Enough people, including my own dad, have struggled with cancer that I feel a bit like throwing up when hearing of someone who pretended the whole thing:
Suzy Bass was a popular teacher who, according to her, just somehow faked breast cancer -- at three different schools! (Once exposed, she'd just move on to the next one...) No matter that she went to great lengths to look like a cancer patient, not only shaving her head and forcing herself to throw up, but giving herself 'radiation burns' with a towel. Although she did not take money from the various fundraisers held in her honor, she did accept gifts -- everything from an Ipod to casseroles.
Now the people who were duped by her are angry and outraged. Suzy's response?
"I'm sorry I can't undo what I did, and I'm sorry that sorry is such an insignificant word," she says. "The remorse in my heart and soul is huge." Bass acknowledges that there were other lies she'd told friends and colleagues. She once pretended she had a fiancé who died on 9/11, that she'd played basketball at Florida State University and that she'd starred in the North American tour of Mamma Mia! "What I did was wrong, and I'm willing to stand up and admit that," Bass says, "but it doesn't change that my intent was never to hurt anyone. Never. I'm not that kind of person."

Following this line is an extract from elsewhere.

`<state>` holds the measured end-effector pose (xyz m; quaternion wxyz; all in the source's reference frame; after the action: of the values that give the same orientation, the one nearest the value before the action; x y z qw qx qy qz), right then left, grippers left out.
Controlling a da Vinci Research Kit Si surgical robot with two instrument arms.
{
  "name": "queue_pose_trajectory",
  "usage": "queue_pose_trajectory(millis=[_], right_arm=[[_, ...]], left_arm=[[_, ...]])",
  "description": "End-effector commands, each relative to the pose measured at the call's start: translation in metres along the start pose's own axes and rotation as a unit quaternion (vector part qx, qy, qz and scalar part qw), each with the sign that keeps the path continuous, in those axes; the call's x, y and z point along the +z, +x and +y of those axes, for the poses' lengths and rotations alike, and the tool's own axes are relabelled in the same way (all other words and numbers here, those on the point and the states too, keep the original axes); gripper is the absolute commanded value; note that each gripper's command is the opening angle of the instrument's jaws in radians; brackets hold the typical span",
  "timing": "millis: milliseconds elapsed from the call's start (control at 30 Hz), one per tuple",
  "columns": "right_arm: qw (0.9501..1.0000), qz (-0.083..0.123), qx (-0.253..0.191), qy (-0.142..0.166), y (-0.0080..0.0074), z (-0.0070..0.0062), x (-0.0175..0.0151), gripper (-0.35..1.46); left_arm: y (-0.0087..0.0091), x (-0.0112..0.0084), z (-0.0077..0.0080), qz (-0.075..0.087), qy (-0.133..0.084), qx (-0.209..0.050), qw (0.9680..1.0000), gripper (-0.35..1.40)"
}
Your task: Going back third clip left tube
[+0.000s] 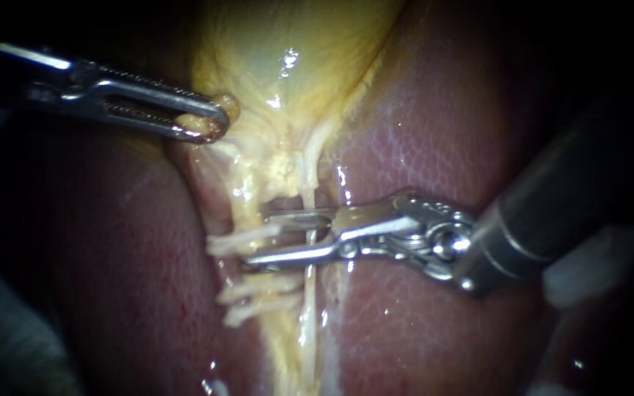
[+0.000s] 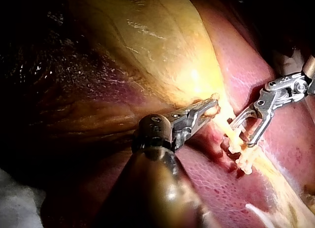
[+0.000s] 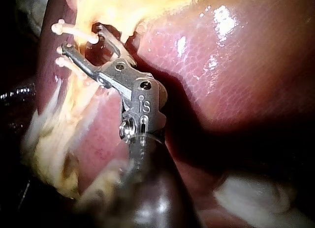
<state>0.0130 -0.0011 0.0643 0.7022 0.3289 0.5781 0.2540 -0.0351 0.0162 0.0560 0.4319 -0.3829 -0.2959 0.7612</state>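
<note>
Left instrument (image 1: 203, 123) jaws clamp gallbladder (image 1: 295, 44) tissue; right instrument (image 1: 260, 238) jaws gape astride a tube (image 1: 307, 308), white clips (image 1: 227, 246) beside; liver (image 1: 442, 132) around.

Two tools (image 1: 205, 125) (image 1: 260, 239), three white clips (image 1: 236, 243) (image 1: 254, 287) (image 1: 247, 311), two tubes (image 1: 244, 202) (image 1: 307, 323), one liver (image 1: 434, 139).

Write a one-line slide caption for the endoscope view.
Left instrument grips the gallbladder while the right instrument, jaws open, flanks the uppermost white clip.

Liver (image 1: 442, 147) mottled red; gallbladder (image 1: 295, 44) yellow; clips (image 1: 240, 240) white.
</note>
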Motion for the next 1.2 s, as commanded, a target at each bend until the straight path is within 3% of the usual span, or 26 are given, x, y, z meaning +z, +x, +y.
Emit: queue_pose_trajectory(millis=[33,200,333,533,833,1200], right_arm=[[0.9997,-0.004,-0.022,-0.003,0.0005,-0.0007,-0.0007,0.50],[0.9920,-0.046,-0.116,-0.021,0.0029,-0.0037,-0.0049,0.50],[0.9830,-0.073,-0.165,-0.034,0.0038,-0.0050,-0.0079,0.50],[0.9757,-0.078,-0.200,-0.045,0.0047,-0.0052,-0.0111,0.50],[0.9728,-0.079,-0.215,-0.034,0.0047,-0.0054,-0.0123,0.50],[0.9703,-0.080,-0.227,-0.025,0.0045,-0.0056,-0.0132,0.50]], left_arm=[[0.0000,-0.0001,0.0000,0.000,0.000,0.000,1.0000,-0.35],[0.0000,-0.0001,-0.0001,0.000,0.000,0.000,1.0000,-0.35],[0.0000,-0.0001,-0.0002,0.001,0.001,0.000,1.0000,-0.35],[0.0000,-0.0001,-0.0003,0.001,0.001,0.000,1.0000,-0.35],[-0.0001,0.0002,-0.0003,0.001,0.002,0.001,1.0000,-0.35],[-0.0011,0.0032,-0.0014,0.004,0.007,0.005,1.0000,-0.35]])
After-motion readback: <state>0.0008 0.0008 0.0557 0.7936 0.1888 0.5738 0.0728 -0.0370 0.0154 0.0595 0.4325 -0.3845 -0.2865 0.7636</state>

Hmmm..."never to hurt anyone." So it means that not 'meaning' to counts somehow, even if you do hurt someone? (Sounds like a case for Judge Judy -- she sees a bunch of defendants who argue that their actions don't count 'because it was an accident.')
How about betraying someone? Using their goodwill and energy? Permanently affecting their views on other cancer patients and causes?
Yep, she's sick, all right. In the very worst way.